A frase é clara e corresponde inteiramente à realidade. “Estamos a lidar com a vida das pessoas. Não podemos pura e simplesmente continuar a ser os médicos mais mal pagos da Europa”, disse Joana Bordalo e Sá, presidente da Federação Nacional dos Médicos (Fnam), à saída da última ronda de negociações entre o governo e os médicos, que terá uma nova jornada neste sábado, 4 de novembro, e que pode redundar num acordo.

Segundo os dados da Federação Europeia de Médicos Assalariados (FEMS), liderada pelo português João de Deus, os médicos portugueses estão mesmo na cauda da Europa em paridade de poder de compra. Como se pode ver no quadro ao lado, um médico interno português tem apenas atrás de si a Eslováquia e a Espanha. Mas em relação a um médico especialista com 10 a 25 anos de especialidade o caso ainda é pior, pois só vê pelo retrovisor a Croácia e a Polónia e aufere, sensivelmente, um terço do rendimento de um médico com as mesmas qualificações a trabalhar nos Países Baixos. O mesmo se passa com um especialista com mais de 25 anos de especialidade, com a agravante de a Polónia ultrapassar Portugal neste ranking muito específico.

Posto isto, não há dúvidas: Portugal está mesmo na zona (muito) baixa de uma tabela que qualquer país gostaria de liderar .

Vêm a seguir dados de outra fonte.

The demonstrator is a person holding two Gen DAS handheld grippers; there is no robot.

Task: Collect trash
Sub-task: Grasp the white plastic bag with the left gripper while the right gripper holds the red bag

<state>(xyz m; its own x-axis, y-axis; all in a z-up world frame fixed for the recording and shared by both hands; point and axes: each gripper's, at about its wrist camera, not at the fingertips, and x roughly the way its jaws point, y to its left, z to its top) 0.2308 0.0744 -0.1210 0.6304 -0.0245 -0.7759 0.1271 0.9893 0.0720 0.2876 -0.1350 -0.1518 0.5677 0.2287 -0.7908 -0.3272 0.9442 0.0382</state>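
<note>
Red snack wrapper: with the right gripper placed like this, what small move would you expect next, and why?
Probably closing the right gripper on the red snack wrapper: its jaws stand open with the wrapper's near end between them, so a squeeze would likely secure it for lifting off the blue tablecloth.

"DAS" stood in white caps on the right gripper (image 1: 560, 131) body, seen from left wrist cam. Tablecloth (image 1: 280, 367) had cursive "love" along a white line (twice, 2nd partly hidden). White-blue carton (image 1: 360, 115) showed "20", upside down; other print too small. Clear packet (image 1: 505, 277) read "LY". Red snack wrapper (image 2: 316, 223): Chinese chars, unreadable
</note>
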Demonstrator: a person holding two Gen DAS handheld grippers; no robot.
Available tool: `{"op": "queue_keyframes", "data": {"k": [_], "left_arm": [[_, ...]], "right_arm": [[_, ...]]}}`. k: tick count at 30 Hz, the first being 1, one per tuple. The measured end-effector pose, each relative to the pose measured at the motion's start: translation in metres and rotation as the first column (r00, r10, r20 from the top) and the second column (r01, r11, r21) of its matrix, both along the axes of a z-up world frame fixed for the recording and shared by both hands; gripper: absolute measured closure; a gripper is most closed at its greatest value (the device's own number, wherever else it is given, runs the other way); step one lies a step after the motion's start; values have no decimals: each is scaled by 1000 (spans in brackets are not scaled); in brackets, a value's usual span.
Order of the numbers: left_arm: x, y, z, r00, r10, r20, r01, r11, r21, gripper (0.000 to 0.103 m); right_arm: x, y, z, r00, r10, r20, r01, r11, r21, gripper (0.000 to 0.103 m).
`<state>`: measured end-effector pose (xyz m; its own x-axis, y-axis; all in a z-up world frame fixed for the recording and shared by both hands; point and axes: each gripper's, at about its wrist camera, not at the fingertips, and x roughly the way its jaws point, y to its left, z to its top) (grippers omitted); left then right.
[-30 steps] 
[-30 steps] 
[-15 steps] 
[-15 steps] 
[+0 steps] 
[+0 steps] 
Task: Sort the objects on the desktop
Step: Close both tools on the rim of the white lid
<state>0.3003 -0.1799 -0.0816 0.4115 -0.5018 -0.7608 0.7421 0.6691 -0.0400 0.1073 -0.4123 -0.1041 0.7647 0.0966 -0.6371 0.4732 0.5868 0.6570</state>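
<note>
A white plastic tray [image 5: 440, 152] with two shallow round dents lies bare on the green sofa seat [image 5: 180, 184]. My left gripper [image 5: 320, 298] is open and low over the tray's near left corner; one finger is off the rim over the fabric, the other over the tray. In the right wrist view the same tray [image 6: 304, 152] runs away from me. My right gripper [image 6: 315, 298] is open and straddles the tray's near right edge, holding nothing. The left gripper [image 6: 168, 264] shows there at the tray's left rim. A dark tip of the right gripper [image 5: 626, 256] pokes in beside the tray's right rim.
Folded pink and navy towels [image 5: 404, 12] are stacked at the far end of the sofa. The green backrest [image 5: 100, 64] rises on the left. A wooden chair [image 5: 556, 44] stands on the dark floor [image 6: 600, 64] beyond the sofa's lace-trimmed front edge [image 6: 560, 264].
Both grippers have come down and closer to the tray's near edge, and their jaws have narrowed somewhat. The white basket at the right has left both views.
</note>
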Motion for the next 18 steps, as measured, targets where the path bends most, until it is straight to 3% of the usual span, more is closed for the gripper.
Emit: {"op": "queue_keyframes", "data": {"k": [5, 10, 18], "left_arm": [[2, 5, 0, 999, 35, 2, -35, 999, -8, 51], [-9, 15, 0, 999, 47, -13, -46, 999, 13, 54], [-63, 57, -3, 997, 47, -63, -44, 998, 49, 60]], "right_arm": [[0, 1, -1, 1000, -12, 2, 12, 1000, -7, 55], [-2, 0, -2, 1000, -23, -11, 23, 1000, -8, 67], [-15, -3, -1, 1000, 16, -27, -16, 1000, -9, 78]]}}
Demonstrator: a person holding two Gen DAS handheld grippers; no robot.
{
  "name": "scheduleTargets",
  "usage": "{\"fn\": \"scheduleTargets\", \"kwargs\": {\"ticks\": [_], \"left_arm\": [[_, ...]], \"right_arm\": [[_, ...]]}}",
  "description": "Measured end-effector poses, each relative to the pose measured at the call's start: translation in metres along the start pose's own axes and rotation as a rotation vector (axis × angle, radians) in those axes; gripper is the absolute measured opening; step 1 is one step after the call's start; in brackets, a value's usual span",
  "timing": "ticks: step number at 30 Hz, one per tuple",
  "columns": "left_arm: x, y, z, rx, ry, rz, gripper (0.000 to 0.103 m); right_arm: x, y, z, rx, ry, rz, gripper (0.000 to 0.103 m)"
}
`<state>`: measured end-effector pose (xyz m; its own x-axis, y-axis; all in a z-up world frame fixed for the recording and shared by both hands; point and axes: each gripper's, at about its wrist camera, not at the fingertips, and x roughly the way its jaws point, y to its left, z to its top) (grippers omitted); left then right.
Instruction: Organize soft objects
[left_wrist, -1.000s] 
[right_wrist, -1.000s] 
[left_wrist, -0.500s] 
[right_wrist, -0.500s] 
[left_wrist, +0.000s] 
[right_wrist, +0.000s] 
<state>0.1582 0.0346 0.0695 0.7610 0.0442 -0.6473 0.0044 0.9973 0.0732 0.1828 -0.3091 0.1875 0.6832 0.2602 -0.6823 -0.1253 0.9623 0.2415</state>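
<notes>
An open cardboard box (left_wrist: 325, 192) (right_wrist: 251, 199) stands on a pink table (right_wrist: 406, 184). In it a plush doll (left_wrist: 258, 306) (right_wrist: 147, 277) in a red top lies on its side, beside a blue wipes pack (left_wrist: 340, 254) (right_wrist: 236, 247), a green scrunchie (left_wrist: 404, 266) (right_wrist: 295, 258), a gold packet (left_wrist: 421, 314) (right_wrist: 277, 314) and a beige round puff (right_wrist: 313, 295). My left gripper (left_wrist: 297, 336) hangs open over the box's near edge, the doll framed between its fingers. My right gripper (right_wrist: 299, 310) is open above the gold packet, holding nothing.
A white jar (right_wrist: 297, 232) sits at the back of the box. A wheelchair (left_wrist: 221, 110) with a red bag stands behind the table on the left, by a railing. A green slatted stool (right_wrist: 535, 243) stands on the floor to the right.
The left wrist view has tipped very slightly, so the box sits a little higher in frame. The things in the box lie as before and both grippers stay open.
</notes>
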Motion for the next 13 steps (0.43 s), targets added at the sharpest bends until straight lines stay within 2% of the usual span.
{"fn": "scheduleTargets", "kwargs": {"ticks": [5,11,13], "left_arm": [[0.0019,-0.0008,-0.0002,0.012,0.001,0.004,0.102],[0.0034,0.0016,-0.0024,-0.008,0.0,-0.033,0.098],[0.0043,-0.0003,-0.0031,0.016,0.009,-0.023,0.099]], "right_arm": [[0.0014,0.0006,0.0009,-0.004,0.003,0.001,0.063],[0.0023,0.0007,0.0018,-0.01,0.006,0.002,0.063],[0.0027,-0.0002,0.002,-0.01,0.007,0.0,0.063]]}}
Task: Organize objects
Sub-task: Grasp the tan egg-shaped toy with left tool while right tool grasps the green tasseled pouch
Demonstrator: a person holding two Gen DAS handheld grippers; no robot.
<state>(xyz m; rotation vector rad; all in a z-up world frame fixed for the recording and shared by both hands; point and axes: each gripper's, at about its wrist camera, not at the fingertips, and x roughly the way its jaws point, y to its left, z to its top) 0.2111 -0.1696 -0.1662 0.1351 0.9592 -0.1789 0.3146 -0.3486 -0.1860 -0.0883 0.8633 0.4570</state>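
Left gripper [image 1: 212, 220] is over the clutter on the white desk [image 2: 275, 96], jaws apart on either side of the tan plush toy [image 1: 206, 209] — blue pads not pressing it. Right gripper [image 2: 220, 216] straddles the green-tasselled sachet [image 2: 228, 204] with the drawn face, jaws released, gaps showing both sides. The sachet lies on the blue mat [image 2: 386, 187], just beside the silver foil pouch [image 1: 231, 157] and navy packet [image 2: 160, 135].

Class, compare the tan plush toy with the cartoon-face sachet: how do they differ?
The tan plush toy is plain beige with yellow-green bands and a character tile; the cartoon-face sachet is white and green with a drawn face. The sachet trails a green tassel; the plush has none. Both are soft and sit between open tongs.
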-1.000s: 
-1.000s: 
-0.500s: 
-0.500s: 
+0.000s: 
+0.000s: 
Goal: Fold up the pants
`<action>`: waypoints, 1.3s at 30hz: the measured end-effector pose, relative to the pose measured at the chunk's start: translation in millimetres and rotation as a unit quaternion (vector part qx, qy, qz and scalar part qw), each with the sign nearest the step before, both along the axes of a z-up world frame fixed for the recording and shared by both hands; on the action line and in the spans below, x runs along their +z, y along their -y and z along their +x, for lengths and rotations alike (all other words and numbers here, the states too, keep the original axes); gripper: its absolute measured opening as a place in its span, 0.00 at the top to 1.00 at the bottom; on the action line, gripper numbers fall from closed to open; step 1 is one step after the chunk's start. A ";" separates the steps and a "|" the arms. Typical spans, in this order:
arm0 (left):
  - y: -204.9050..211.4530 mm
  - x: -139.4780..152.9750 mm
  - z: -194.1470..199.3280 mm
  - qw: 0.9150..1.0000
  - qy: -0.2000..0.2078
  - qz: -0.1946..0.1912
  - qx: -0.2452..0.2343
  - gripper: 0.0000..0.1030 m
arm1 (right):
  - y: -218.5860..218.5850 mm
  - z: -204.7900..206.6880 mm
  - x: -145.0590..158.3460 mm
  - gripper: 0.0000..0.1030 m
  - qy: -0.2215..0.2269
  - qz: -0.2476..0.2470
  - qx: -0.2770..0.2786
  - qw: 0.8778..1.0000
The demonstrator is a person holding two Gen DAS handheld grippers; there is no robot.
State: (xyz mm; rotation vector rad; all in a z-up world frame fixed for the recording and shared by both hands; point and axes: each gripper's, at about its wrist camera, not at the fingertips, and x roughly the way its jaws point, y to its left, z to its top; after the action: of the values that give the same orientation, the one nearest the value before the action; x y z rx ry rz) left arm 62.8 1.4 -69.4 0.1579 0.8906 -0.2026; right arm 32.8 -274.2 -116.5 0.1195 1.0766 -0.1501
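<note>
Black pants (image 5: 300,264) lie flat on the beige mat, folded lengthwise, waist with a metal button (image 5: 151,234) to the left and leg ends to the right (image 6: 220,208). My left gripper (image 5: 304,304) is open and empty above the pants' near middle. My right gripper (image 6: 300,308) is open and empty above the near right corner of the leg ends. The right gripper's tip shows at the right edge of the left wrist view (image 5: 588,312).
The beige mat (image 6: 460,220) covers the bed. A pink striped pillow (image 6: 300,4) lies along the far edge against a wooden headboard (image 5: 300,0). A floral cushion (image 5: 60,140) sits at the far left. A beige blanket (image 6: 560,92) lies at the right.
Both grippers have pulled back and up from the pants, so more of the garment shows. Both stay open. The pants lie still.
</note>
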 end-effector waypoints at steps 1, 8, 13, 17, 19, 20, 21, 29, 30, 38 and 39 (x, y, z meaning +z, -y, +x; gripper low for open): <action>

“As novas gerações com os novos programas de Erasmus e a mobilidade têm uma disponibilidade maior para serem atraídos por sistemas de saúde que estão com imensa falta de profissionais, porque isto não é um problema só português. E naturalmente que as condições que oferecem, em paridade de poder de compra, são muito superiores”, explica ao NOVO Jorge Roque da Cunha, secretário-geral do Sindicato Independente dos Médicos (SIM).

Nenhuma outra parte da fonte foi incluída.